Ignoring the images, restate the records below word for word.

__Extracted data entries__.
========
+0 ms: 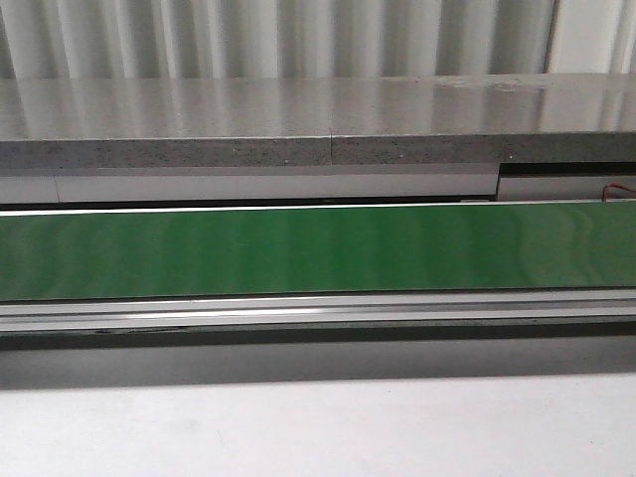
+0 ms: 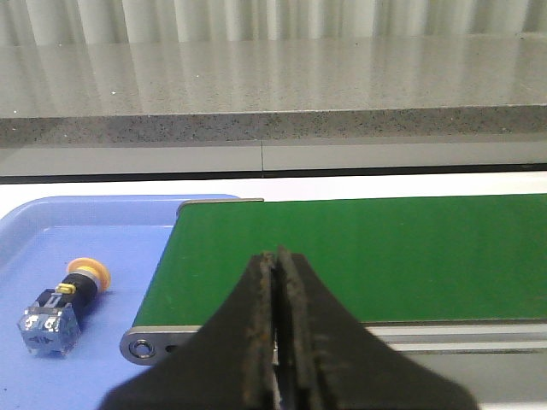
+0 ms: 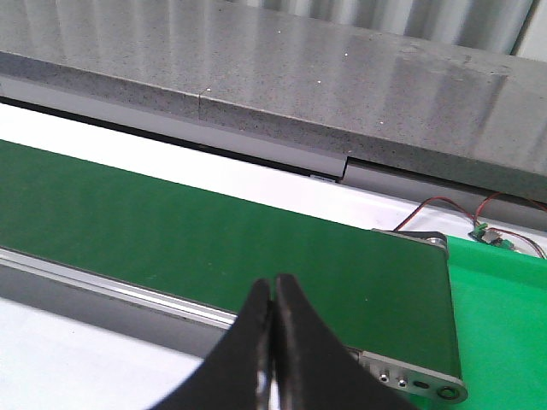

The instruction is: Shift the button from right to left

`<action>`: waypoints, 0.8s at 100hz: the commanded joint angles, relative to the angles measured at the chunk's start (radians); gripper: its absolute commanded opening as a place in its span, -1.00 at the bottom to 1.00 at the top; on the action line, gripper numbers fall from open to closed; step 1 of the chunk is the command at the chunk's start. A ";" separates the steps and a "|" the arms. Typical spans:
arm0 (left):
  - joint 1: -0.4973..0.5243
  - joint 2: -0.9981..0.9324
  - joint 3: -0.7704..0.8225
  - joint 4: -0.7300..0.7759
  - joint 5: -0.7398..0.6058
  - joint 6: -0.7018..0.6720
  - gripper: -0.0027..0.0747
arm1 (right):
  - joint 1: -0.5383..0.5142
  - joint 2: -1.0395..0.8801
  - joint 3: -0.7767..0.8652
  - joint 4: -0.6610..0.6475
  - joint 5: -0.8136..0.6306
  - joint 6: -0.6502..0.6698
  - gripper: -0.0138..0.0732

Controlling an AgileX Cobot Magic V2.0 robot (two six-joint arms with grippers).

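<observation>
The button (image 2: 64, 299) lies on its side in a blue tray (image 2: 102, 239) beside the end of the green conveyor belt (image 2: 359, 256), seen only in the left wrist view. Its yellow round head points toward the belt's far side and its clear-and-blue block lies nearest the camera. My left gripper (image 2: 279, 256) is shut with nothing in it, hanging over the belt's near edge, apart from the button. My right gripper (image 3: 274, 284) is shut and empty over the belt's near edge by its other end. Neither gripper shows in the front view.
The green belt (image 1: 318, 248) runs across the front view with a metal rail (image 1: 318, 313) along its near side. A grey stone ledge (image 1: 318, 124) runs behind it. A green tray (image 3: 504, 325) and red wires (image 3: 444, 209) lie past the belt's right end.
</observation>
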 commanded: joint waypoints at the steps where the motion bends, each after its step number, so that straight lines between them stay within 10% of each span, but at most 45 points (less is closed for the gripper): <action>1: -0.006 -0.032 0.039 -0.009 -0.086 -0.011 -0.98 | -0.005 0.014 -0.019 -0.017 -0.092 -0.005 -0.83; 44: -0.006 -0.032 0.039 -0.009 -0.086 -0.011 -0.98 | -0.304 0.005 0.297 -0.060 -0.652 0.018 -0.83; 80: -0.006 -0.032 0.039 -0.009 -0.086 -0.011 -0.98 | -0.349 -0.123 0.409 -0.072 -0.614 0.082 -0.83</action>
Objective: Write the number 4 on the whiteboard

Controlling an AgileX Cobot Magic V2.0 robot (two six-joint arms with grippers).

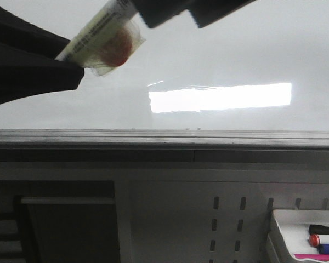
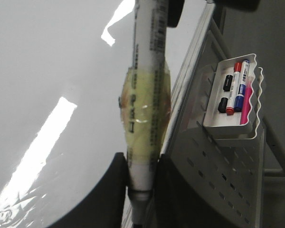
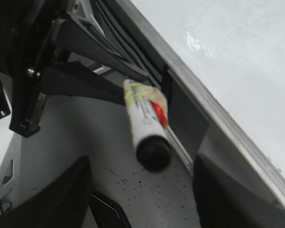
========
__REPLY TO THE TASK__.
+0 ms: 
+0 ms: 
+0 ms: 

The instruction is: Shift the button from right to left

`<action>`: waypoints, 0.8s at 100hz: the commanded joint angles, relative to the angles measured at the chunk's start (radians); gripper: its absolute commanded opening as a place in its span, -1.00 at the bottom to 1.00 at the top; on the action line, gripper numbers fall from open to closed; step 1 of the chunk is the command at the chunk's start. A ";" separates the steps and a "|" the arms. Typical spans:
arm0 (left):
  - joint 1: -0.4973..0.5243
  - joint 2: -0.9981..0.9324
  - joint 3: -0.7704..0.8225
  - joint 4: -0.7300..0.7759
  - joint 5: -0.7398..0.6058
  - joint 6: -0.7018..0.6720
  - gripper: -0.0027..0.0747
arm1 (right):
  - joint 1: -0.5383..0.5142
  - joint 2: -1.0395..0.8801
  - joint 3: -0.7767..0.8652
  - joint 4: -0.6610..0.6475
  - joint 5: -0.8136..0.6306
  - joint 6: -0.6502..0.6698
  - gripper: -0.0138..0.0732

Controlling an AgileX Cobot Magic V2.0 robot (two six-joint arms with grippers).

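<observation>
The button (image 2: 64, 299) lies on its side in a blue tray (image 2: 102, 239) beside the end of the green conveyor belt (image 2: 359, 256), seen only in the left wrist view. Its yellow round head points toward the belt's far side and its clear-and-blue block lies nearest the camera. My left gripper (image 2: 279, 256) is shut with nothing in it, hanging over the belt's near edge, apart from the button. My right gripper (image 3: 274, 284) is shut and empty over the belt's near edge by its other end. Neither gripper shows in the front view.
The green belt (image 1: 318, 248) runs across the front view with a metal rail (image 1: 318, 313) along its near side. A grey stone ledge (image 1: 318, 124) runs behind it. A green tray (image 3: 504, 325) and red wires (image 3: 444, 209) lie past the belt's right end.
</observation>
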 commanded: joint waypoints at the steps where the motion bends, each after its step number, so that straight lines between them stay within 10% of each span, but at most 45 points (less is closed for the gripper): <action>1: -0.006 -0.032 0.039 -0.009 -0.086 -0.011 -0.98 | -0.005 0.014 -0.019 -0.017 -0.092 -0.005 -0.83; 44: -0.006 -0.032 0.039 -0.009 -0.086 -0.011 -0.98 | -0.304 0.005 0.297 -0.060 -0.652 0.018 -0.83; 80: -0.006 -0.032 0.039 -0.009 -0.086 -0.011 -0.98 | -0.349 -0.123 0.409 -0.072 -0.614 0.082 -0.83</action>
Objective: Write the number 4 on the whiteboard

Controlling an AgileX Cobot Magic V2.0 robot (two six-joint arms with grippers).

There is no more to add to the answer.